According to the linkage of the compound of the invention, it
therefore forms a side chain of the oligomer or polymer or is
incorporated in the main chain. The polymers, oligomers or
dendrimers may be conjugated, partly conjugated or nonconjugated.
The oligomers or polymers may be linear, branched or dendritic. For
the repeat units of the compounds of the invention in oligomers,
dendrimers and polymers, the same preferences apply as described
above.
[0117] For preparation of the oligomers or polymers, the monomers
of the invention are homopolymerized or copolymerized with further
monomers. Preference is given to homopolymers or copolymers wherein
the units of formula (1) or the above-recited preferred embodiments
are present to an extent of 0.01 to 99.9 mol %, preferably 5 to 90
mol %, more preferably 20 to 80 mol %. Suitable and preferred
comonomers which form the polymer base skeleton are chosen from
fluorenes (for example according to EP 842208 or WO 2000/22026),
spirobifluorenes (for example according to EP 707020, EP 894107 or
WO 2006/061181), paraphenylenes (for example according to WO
92/18552), carbazoles (for example according to WO 2004/070772 or
WO 2004/113468), thiophenes (for example according to EP 1028136),
dihydrophenanthrenes (for example according to WO 2005/014689),
cis- and trans-indenofluorenes (for example according to WO
2004/041901 or WO 2004/113412), ketones (for example according to
WO 2005/040302), phenanthrenes (for example according to WO
2005/104264 or WO 2007/017066) or else a plurality of these units.
The polymers, oligomers and dendrimers may contain still further
units, for example hole transport units, especially those based on
triarylamines, and/or electron transport units. In addition, the
polymers may contain triplet emitters either in copolymerized form
or mixed in as a blend. Specifically the combination of units of
formula (1') or the above-recited preferred embodiments with
triplet emitters leads to particularly good results.

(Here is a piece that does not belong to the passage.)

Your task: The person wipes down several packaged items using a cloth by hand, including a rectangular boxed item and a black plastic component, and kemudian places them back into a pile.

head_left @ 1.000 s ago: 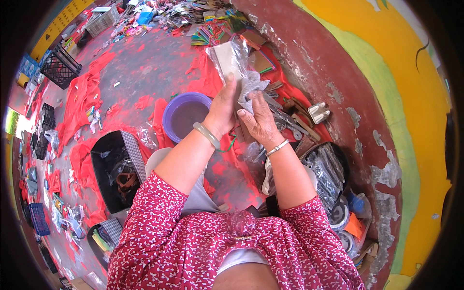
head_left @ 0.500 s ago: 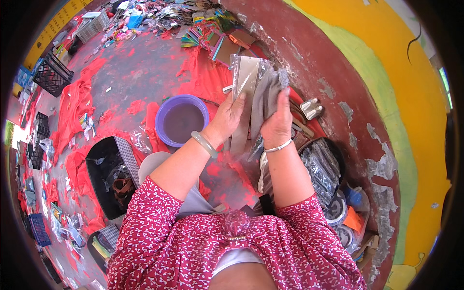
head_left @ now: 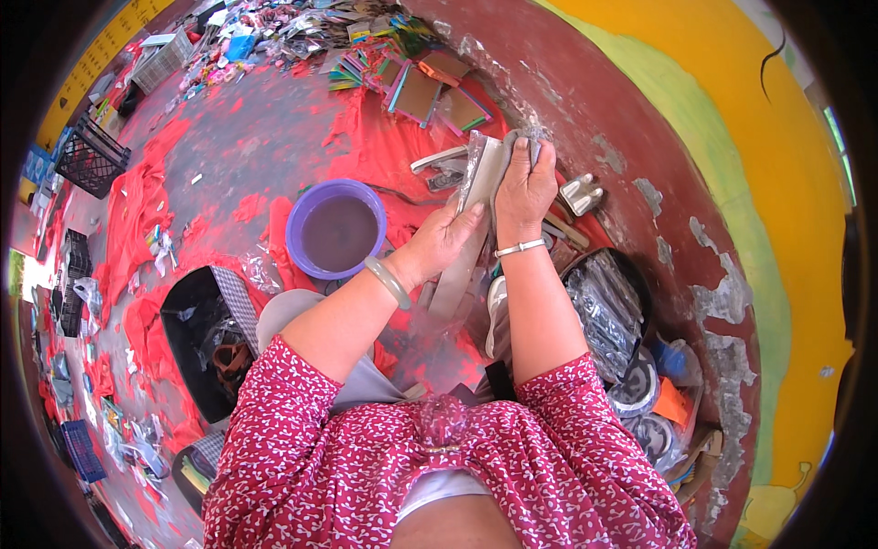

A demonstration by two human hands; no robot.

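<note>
In front of me, my left hand (head_left: 444, 240) is closed around a long, flat grey-beige strip (head_left: 482, 178) with clear plastic on its upper end. The strip's lower end (head_left: 450, 295) hangs below that hand. Beside it, my right hand (head_left: 524, 194) grips a bunched grey cloth (head_left: 504, 165), with the thumb uppermost; the fingers behind are hidden. Cloth and strip lie against each other, tilted with their tops to the right. Left of my left hand stands a purple basin (head_left: 315, 270) of murky liquid.
A black tub (head_left: 647, 302) of plastic-wrapped dark items stands at right, below a silvery object (head_left: 581, 195). At left is a black bin (head_left: 176, 339) with a checked lining. Flat boards (head_left: 416, 96) lie ahead by the red wall (head_left: 631, 119). Red sheeting (head_left: 146, 220) covers parts of the floor.
My right hand has moved up and slightly left, its fingers closing over the cloth's top. My left hand has slid slightly lower on the strip, and the loose cloth folds are now mostly hidden.
</note>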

[0118] In addition, the compounds of formula (1) or the
above-recited preferred embodiments may also be further
functionalized and thus be converted to extended structures.
Examples here include the Suzuki reaction with arylboronic acids or
the Hartwig-Buchwald reaction with primary or secondary amines.
Thus, the compounds of formula (1) or the above-recited preferred
embodiments may also be bonded directly to phosphorescent metal
complexes or else to other metal complexes.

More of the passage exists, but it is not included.